Geopatogen, ‘Hantu Penunggu’ si Biang Penyakit yang Dampaknya Setara dengan Radiasi Chernobyl

Ade Sulaeman

Penulis

Bahkan nenek moyang kita pun sejak kapan-kapan sudah menangkap gejala alam yang tak kasat mata ini. Contohnya penggunaan emas untuk memantek tiang-tiang bangunan keraton.

Intisari-Online.com – Berdiam di perut bumi, "makhluk" tak kasat mata itu sering dianggap sebagai hantu penunggu.

Namun di kalangan ilmuwan, ia dikenal sebagai medan geopatogen yang bisa mengganggu kesehatan. Biar tak mengganggu, dia perlu diberi "sesajen" garam, jeruk dan kertas koran.

Berikut ini laporan wartawan Intisari A. Hery Suyono. G. Sujayanto, I Gede Agung Yudana, dan koresponden Intisari B. Soelist., yang dirangkum oleh Al. Heru Kustara.

Diam-diam, kita punya musuh misterius yang sangat dekat dengan kita. Celakanya, lagi-lagi secara diam-diam, dia suka menyerang dan mengganggu kesehatan.

Badan rasanya tak enak padahal istirahatnya cukup, sendi-sendi tulang linu seperti menderita rematik, kejang kaki, atau susah berkonsentrasi.

Gawatnya lagi, dia pun bisa jadi biang kemandulan, menyebabkan impotensi bahkan tumor! Tidak kasat mata, biasanya dia bersembunyi di bawah tempat tidur atau di sekitar rumah.

Binatang apa pula biang penyakit itu? Ini bukan mau membawa Anda ke alam mistik-mistikan, tetapi jawabannya adalah sebuah kenyataan yang didasari ilmu pengetahuan.

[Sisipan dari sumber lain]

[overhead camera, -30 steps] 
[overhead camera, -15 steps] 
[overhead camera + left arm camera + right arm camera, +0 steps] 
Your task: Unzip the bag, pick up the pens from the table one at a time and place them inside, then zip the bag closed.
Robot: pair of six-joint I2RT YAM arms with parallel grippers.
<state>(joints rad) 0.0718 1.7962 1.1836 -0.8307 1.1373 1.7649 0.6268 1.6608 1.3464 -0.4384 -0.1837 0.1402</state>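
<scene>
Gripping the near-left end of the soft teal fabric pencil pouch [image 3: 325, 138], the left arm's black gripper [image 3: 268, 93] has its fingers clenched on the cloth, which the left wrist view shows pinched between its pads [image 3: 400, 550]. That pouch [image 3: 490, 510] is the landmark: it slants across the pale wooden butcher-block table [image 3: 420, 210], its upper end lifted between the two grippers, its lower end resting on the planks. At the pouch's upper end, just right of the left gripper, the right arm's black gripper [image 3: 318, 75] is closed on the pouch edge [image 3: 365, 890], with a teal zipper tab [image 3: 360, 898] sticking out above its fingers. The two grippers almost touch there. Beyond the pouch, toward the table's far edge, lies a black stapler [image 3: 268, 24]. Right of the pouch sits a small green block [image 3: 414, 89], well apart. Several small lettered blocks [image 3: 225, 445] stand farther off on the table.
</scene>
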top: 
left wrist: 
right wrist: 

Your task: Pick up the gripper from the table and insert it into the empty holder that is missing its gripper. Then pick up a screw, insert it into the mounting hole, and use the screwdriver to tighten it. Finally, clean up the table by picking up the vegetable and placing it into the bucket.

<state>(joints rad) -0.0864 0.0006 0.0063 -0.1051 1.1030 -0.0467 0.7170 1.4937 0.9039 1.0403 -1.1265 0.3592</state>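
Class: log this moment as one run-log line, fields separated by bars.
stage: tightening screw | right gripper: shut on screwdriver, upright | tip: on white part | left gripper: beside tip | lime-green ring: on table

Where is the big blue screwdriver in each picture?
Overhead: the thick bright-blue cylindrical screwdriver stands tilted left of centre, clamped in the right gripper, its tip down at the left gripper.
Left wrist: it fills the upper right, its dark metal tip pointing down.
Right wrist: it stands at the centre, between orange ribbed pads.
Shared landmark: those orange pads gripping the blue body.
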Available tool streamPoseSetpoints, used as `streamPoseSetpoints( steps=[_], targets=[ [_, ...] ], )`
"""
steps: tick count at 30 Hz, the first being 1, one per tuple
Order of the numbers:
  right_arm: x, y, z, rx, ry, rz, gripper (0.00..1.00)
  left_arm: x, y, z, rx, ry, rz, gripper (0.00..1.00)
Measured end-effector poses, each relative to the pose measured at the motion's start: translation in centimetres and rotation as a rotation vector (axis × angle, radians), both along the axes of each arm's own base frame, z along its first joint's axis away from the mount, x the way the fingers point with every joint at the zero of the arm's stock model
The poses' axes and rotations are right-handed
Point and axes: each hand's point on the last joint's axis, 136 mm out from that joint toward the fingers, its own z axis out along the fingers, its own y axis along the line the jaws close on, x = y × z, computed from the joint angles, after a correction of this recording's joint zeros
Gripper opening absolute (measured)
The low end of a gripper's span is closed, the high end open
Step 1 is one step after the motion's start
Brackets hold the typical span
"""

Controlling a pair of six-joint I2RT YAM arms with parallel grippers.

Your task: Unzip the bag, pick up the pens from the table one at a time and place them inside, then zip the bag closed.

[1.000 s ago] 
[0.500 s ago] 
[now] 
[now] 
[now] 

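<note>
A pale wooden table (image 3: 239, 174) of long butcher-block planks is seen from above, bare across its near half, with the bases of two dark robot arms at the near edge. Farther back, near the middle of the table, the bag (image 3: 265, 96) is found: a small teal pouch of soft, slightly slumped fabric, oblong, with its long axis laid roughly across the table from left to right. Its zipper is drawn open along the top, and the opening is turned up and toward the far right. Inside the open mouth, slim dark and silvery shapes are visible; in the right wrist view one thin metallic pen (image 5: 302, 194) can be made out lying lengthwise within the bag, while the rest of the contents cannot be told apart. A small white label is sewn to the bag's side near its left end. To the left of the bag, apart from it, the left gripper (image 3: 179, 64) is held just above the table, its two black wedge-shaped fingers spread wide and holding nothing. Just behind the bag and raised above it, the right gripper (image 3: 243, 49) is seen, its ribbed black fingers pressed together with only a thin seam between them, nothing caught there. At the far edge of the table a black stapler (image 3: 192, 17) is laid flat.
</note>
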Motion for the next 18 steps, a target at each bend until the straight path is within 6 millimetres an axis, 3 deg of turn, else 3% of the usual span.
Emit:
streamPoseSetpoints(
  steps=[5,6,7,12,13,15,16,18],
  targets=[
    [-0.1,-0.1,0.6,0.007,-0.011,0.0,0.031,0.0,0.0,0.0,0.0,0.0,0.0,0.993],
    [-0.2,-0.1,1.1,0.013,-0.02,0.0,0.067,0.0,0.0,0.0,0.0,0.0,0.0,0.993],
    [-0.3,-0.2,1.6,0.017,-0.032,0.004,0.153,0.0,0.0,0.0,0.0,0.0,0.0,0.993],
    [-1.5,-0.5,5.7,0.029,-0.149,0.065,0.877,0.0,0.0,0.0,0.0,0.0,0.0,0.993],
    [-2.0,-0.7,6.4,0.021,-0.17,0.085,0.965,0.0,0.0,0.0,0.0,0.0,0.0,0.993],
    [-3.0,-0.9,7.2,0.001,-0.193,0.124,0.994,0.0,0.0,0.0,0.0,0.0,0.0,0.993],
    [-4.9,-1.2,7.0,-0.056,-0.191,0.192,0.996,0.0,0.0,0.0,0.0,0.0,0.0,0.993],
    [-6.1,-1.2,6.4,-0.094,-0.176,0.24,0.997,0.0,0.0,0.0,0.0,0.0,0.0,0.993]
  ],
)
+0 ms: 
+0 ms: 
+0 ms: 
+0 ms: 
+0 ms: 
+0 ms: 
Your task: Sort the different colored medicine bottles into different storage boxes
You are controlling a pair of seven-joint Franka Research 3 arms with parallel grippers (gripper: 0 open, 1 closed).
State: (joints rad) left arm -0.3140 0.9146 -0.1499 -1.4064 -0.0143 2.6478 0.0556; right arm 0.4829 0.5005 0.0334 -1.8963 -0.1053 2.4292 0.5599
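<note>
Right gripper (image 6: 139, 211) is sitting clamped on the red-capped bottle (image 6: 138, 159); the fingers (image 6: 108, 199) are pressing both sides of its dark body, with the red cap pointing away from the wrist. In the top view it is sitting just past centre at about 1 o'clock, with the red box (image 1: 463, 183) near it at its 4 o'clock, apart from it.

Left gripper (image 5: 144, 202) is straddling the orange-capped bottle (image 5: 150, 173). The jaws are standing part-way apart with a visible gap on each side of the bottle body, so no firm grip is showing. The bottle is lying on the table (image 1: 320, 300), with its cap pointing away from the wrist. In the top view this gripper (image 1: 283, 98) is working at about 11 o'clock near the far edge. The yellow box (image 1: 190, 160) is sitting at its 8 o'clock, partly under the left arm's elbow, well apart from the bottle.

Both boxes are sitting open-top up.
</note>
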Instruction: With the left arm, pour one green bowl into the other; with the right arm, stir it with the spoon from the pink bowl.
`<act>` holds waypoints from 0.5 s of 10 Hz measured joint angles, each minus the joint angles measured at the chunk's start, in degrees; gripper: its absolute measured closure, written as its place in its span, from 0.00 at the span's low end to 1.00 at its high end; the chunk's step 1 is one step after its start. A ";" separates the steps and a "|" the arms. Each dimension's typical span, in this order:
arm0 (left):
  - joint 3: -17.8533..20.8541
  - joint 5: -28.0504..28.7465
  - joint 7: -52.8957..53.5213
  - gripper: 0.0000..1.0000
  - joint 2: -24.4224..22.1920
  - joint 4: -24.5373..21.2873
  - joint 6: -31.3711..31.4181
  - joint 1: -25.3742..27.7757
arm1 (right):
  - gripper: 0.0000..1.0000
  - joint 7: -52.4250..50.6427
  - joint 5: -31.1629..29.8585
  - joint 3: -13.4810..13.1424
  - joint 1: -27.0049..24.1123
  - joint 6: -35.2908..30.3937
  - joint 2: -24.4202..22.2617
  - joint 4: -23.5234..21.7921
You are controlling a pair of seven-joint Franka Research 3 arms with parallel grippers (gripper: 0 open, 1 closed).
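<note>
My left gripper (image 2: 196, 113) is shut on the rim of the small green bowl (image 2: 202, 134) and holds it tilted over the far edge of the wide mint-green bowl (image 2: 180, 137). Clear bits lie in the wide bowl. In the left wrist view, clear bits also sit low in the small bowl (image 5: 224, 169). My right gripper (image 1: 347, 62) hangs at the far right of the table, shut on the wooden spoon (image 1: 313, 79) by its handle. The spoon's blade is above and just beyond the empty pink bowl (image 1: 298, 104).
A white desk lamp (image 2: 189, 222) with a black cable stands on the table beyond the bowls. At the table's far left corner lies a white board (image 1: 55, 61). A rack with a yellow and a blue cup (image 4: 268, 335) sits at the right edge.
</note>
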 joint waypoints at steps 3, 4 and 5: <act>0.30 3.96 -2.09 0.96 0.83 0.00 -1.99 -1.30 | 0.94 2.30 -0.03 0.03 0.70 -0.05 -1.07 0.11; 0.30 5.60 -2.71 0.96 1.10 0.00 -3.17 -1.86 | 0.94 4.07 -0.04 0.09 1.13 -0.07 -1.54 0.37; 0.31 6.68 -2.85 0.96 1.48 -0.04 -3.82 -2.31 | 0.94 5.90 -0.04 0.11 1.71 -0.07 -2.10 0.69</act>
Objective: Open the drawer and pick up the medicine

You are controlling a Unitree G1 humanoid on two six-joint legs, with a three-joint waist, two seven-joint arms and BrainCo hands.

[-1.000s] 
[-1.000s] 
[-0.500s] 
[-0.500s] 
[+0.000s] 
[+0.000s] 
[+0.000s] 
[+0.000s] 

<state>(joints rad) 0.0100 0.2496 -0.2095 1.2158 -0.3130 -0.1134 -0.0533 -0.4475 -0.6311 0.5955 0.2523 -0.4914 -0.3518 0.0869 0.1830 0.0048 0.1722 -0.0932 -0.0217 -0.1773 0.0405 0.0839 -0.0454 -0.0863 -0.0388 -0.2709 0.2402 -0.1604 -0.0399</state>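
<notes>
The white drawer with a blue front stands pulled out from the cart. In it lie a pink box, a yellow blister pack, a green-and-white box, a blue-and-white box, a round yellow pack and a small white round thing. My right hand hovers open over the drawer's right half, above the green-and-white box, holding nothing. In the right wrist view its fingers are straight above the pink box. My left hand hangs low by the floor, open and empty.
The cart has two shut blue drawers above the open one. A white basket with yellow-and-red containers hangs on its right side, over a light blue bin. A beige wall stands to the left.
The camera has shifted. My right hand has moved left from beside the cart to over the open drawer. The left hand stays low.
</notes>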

Jika Anda merasakan gangguan kesehatan macam itu, jangan lalu cepat-cepat menuduh kalau ini akibat kelakuan hantu usil atau makhluk halus kurang sesajen.

(Baca juga:(FOTO) Pawang Hujan Ini Menggeser Hujan Tanpa Klenik!)

Menurut dr. Jatno, kebetulan seorang kardiolog dari Surabaya, segala gangguan itu bisa disebabkan oleh pengaruh medan elektromagnetik yang telah berlangsung lama.

"Aliran air bawah tanah yang lewat persis di bawah tempat tidur kita merupakan salah satu sumber medan geopatogen yang memancarkan gelombang elektromagnetik, di samping aliran dan peralatan listrik," kata Jatno yang mendalami masalah medan geopatogen.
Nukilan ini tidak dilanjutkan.